Ms. Schoenberg seems quick to defend the mammography business status quo when so many others are starting to change their tune. She appears to be unaware of the Norwegian breast-cancer screening program which analyzed years of data from 40,075 women with breast cancer. Researchers found mammography had little benefit. Their results, published September, 2010 in the New England Journal of Medicine, found the relative reduction in mortality that can be attributed solely to screening mammograms is a surprisingly low 2%, indicating that the decline in mortality attributed to screening alone may be as few as 2 deaths prevented per 100,000 women screened. Dr. H. Gilbert Welch's accompanying editorial said this is so small it may as well be zero.

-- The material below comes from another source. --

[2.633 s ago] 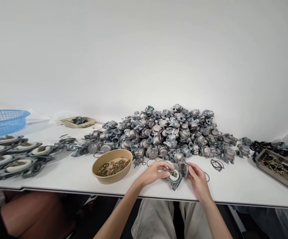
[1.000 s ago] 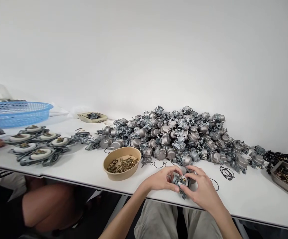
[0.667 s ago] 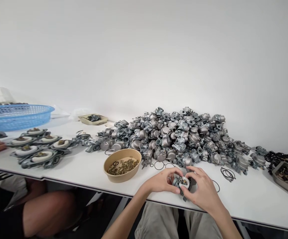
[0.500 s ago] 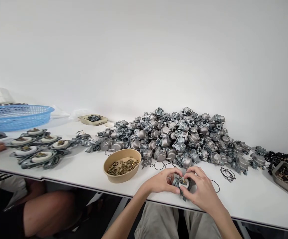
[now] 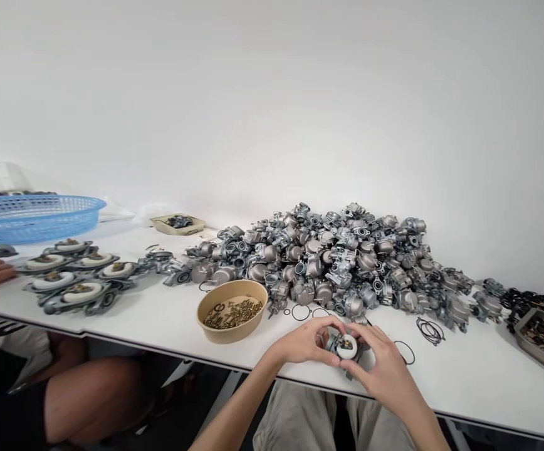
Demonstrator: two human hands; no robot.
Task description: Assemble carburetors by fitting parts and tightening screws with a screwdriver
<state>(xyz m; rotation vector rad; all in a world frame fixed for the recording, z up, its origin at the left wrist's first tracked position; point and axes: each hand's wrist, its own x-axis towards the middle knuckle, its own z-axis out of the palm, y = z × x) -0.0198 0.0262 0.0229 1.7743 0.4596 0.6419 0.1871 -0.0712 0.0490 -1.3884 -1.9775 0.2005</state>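
Carburetor (image 5: pixel 333 342): smack between left hand (image 5: pixel 306 342) and right hand (image 5: pixel 385 364), white float (image 5: pixel 348 355) up
Grip: left's clasping carburetor, right's pinching float

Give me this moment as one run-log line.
left hand: holding grey part; right hand: holding same part; white ring: on grey part; tan bowl: left of hands, brass pieces inside; metal-part pile: beyond hands

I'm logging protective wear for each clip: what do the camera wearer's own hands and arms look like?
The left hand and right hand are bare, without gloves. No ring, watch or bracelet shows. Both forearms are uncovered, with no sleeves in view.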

But there are randomized trials for mammography, and not for thermography as Schoenberg points out. Terrific. The more we study mammography, the more we prove it is woefully inadequate as a primary screening tool. Even the head of the American Cancer Society, Dr. Otis Brawley, told NPR in October: “You have to remember the limitations of mammography... It is not a very good test for younger women. It's very difficult for a mammographer to pick up a cancer in a breast in a woman in her 20s or 30s. It's difficult for mammographers to pick it up in their 40s, and it gets easier as a woman gets older. We need better tests is what I'm really saying, and we need to support research to develop those better tests. Thermography is something that some people have advocated, but it's not been tested in a prospective randomized trial… I think that we need to support some of the research in the many things like thermography…”

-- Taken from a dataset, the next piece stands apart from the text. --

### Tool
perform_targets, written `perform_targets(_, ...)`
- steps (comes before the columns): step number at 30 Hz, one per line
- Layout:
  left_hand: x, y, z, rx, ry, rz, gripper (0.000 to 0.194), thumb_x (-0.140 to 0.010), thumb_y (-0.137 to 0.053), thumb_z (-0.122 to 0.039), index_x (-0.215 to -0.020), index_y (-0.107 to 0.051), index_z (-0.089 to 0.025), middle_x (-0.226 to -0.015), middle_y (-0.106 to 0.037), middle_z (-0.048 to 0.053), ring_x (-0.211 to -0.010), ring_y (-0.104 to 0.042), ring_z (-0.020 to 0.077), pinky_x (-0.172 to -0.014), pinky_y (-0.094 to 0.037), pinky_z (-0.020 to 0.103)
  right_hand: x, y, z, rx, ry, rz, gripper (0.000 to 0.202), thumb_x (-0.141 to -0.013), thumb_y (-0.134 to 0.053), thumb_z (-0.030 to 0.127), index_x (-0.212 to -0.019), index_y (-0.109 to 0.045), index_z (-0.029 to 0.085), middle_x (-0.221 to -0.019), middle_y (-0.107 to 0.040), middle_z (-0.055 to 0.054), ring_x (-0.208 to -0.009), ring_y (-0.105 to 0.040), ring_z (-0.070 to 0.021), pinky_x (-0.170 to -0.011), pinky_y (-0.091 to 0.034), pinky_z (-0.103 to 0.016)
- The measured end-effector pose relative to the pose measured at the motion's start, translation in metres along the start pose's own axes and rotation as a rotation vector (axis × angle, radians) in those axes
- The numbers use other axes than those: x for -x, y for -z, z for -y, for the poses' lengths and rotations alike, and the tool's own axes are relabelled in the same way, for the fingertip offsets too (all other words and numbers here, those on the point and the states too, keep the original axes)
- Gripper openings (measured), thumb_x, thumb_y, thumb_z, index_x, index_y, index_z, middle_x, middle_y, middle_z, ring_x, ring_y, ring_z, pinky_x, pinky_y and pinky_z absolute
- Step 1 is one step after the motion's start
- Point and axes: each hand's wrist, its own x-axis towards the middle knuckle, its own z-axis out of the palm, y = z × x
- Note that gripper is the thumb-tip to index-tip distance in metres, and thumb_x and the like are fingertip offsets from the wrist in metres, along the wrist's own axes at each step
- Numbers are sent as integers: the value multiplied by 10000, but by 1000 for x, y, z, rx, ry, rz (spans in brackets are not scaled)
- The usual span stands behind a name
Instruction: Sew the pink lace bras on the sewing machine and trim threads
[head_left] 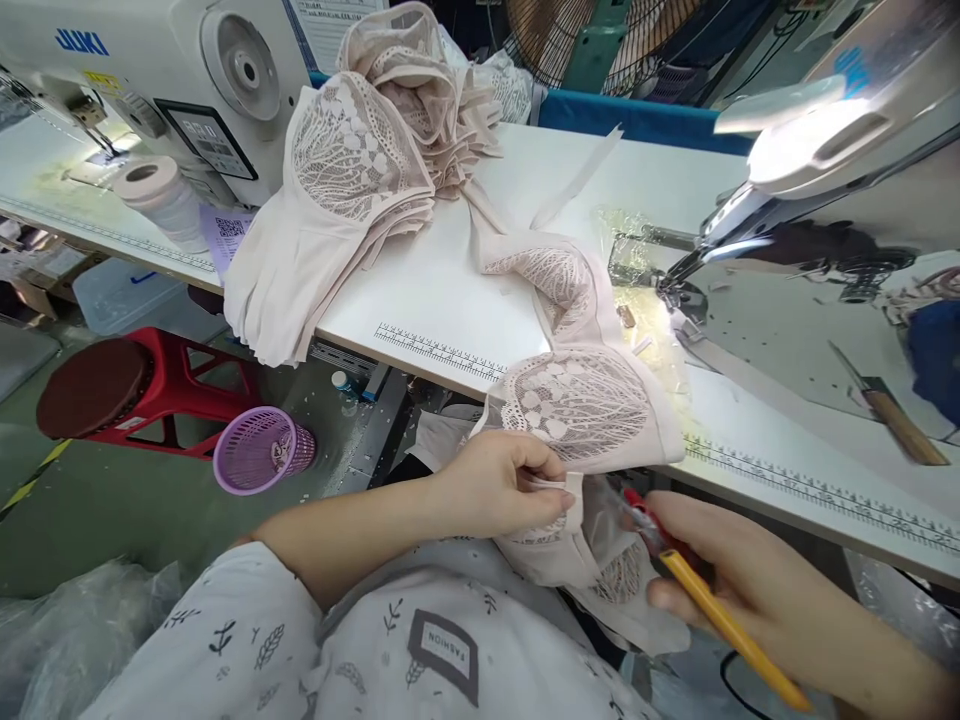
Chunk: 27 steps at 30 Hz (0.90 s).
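Rough-textured lace bra (581,405); smooth, probably plastic tool handle (731,628)

Red stool (166,372) w/ brown rnd seat (94,388) on grn floor (112,510), purple basket (301,450) just beside. Fan (600,45) at bk. Clear plastic (82,625) btm L.

Pretty cute white top (360,620) tbh, dotted with little dark leafy sprigs (270,646), some plump like wheat ears, others just skinny twigs. There's a chunky grey frame print (444,655) on it with "FASHION" inside, upside down from the head view. Left sleeve (225,600) looks loose and stops around the elbow; left hand (517,485) and right hand (720,550) are both bare.
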Motion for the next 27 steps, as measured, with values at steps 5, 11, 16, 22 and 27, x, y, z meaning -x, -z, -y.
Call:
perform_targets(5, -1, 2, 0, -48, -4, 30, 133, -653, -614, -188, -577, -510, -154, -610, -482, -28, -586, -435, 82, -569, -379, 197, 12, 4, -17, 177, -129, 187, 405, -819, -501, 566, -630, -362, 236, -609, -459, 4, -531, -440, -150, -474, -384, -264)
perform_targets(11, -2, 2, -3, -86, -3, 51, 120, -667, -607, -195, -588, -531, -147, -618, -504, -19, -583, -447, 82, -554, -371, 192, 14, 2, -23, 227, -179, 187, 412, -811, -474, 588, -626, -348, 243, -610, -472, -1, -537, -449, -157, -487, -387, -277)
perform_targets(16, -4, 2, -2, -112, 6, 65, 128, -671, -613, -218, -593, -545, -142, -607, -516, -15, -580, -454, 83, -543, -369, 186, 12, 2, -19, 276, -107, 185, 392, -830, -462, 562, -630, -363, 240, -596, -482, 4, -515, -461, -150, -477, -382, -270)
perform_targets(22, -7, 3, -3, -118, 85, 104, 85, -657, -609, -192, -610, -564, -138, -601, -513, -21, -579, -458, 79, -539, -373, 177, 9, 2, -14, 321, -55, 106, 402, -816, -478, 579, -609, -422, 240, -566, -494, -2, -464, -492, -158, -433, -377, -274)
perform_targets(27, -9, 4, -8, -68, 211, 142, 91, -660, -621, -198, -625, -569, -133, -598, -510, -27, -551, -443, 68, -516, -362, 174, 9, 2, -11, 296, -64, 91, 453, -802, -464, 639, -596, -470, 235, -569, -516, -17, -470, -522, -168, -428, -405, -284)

Schoenberg is inaccurate when she suggests that people like Northrup are saying we should do away with mammography in favor of thermography. Wrong. It is a matter of which technology is better at earlier detection. Thermography wins that debate hands down. Thermography can see the heat signature of a tumor's formation years earlier than mammography can see a lump. When you think you have something to investigate further, then the radiation and compression of mammography are well worth doing. If you need to do a biopsy, a mammogram can pinpoint the spot; a thermogram cannot.

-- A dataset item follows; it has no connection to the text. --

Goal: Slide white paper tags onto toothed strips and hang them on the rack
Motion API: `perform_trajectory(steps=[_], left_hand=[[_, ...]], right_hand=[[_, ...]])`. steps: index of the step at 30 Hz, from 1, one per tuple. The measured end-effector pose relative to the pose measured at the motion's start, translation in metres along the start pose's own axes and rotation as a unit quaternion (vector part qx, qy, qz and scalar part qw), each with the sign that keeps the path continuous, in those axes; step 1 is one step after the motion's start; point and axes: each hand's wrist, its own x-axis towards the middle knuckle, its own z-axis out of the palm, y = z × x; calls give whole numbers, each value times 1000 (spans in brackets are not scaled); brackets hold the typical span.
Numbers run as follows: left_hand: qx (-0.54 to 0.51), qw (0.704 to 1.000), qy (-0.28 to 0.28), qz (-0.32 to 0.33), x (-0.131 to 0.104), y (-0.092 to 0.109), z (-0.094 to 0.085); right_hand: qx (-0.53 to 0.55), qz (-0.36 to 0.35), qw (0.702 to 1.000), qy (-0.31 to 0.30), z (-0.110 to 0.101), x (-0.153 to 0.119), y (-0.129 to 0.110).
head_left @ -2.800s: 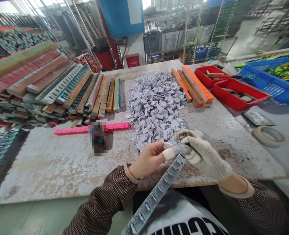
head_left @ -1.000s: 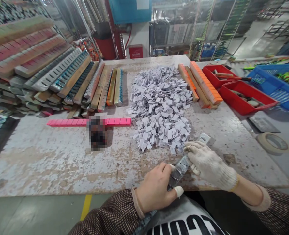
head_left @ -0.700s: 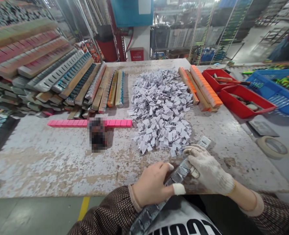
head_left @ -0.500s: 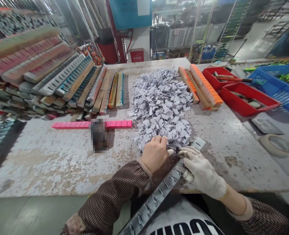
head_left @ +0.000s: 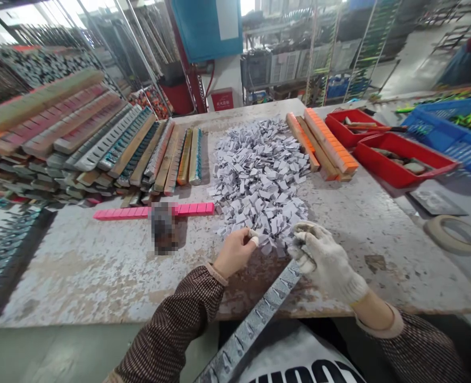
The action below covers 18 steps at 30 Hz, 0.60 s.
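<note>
Our gloved right hand [head_left: 323, 259] has its grip closed around the upper end of the slotted bar [head_left: 255, 322], which slants down past the bench [head_left: 111, 276] edge toward our lap. Our left hand [head_left: 233, 252] brings thumb and finger together beside the white slips [head_left: 259, 175]; whether they pinch one, we cannot tell.

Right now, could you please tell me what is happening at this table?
The gloved right hand holds a grey slotted bar near its far end; the bar slants down toward the picture's lower edge. The ungloved left hand is at the near edge of a heap of white pieces; whether it pinches one is hard to tell.
</note>
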Motion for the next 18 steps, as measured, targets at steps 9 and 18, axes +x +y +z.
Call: perform_trajectory(steps=[9,18], left_hand=[[-247,964,-98,30,-39,25,2],[-33,966,-107,234,-75,51,8]], right_hand=[[278,139,950,-28,22,23,-27],[304,161,939,-16,-8,-26,-59]])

It's time to drop the industry-sponsored dogma and look at what is best for women. Even JAMA in 2009 challenged the “still unquestioned value of mammography.” Deep pocketed companies like General Electric make mammography machines and can afford to conduct randomized trials. “Big business” doesn’t make thermography machines so no one has been able to afford randomized trials yet. However, there are 800 peer-reviewed studies on thermography, and the studies on mammography just continue to document its weakness as a screening tool. If we want to decrease the deaths from breast cancer, we must look at different technologies. Time for the ACS or the NIH to fund the randomized trials on thermography so the Schoenbergs of the world stop parroting that first line of defense in support of the old dogma. It’s women who suffer in the end.

1 comment:

  1. Great article. Well thought out and objective analysis of all sides. Thank you!